Repeat, word for word and with nothing added, each line from the one containing "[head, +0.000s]" to the final line of the data, keeping both ends. Pictures are not part of the copy.

> Supplied information:

· · · · ·

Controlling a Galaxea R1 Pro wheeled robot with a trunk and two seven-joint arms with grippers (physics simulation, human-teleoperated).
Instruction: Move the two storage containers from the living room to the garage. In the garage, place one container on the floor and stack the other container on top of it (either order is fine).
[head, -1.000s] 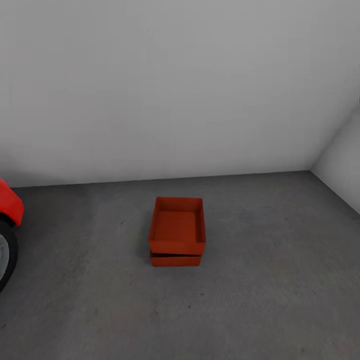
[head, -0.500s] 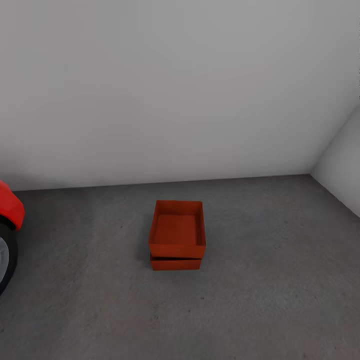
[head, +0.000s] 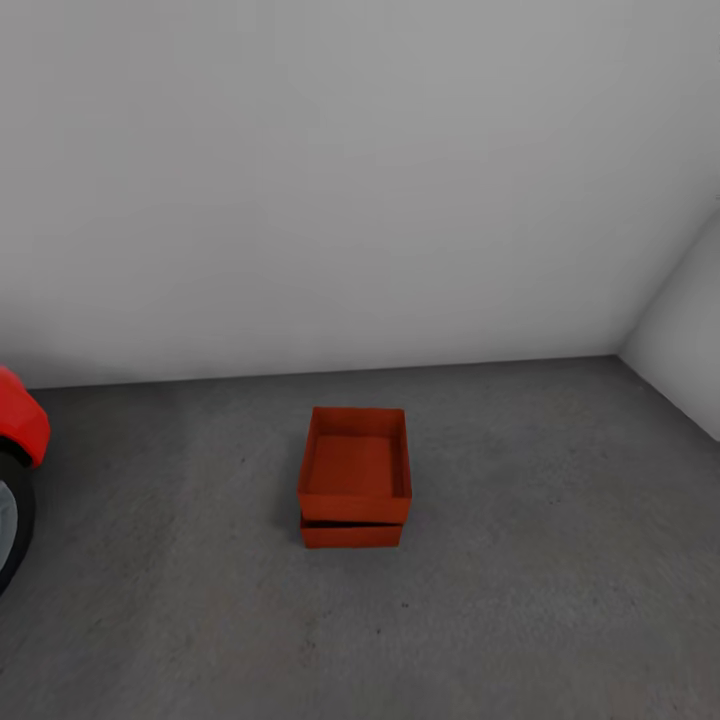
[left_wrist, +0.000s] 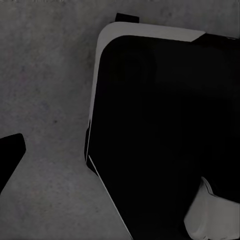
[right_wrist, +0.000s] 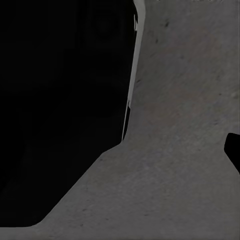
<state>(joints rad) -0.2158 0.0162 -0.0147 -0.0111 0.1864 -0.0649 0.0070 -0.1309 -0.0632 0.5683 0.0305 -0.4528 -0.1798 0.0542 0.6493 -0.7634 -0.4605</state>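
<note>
The lower container (head: 351, 534) is mostly covered by the upper container (head: 354, 465), only its front wall being seen; the red car (head: 18, 440) is cut by the head view's left edge; each wrist view is largely blocked by a dark robot body (left_wrist: 165, 135).

- Left gripper (left_wrist: 11, 156): we see just 1 dark finger tip at the frame edge of the left wrist view; jaw spread unreadable.
- Left wrist aims downward, close alongside our black body shell (left_wrist: 160, 125), which has a light-grey trim (left_wrist: 145, 32) on 1 edge and a pale part (left_wrist: 212, 217) by the corner.
- Right gripper (right_wrist: 233, 150): 1 dark finger tip at the edge of the right wrist view; jaw spread unreadable.
- Right wrist also aims downward, next to the same black shell, thin light strip along it.
</note>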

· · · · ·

> Task answer:
[head, +0.000s] 
[left_wrist, +0.000s] 
[right_wrist, +0.000s] 
<state>(joints rad) -0.2158 0.0162 -0.0147 -0.0111 0.1864 -0.0649 0.0070 -0.1309 -0.0632 0.5683 0.0305 -0.4528 -0.1798 0.0542 0.6493 -0.7634 -0.4605</state>
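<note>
The lower container (head: 351, 534) is mostly covered by the upper container (head: 354, 465), only its front wall being seen; the red car (head: 18, 440) is cut by the head view's left edge; each wrist view is largely blocked by a dark robot body (left_wrist: 165, 135).

- Left gripper (left_wrist: 11, 156): we see just 1 dark finger tip at the frame edge of the left wrist view; jaw spread unreadable.
- Left wrist aims downward, close alongside our black body shell (left_wrist: 160, 125), which has a light-grey trim (left_wrist: 145, 32) on 1 edge and a pale part (left_wrist: 212, 217) by the corner.
- Right gripper (right_wrist: 233, 150): 1 dark finger tip at the edge of the right wrist view; jaw spread unreadable.
- Right wrist also aims downward, next to the same black shell, thin light strip along it.
</note>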

Output for the exercise is complete.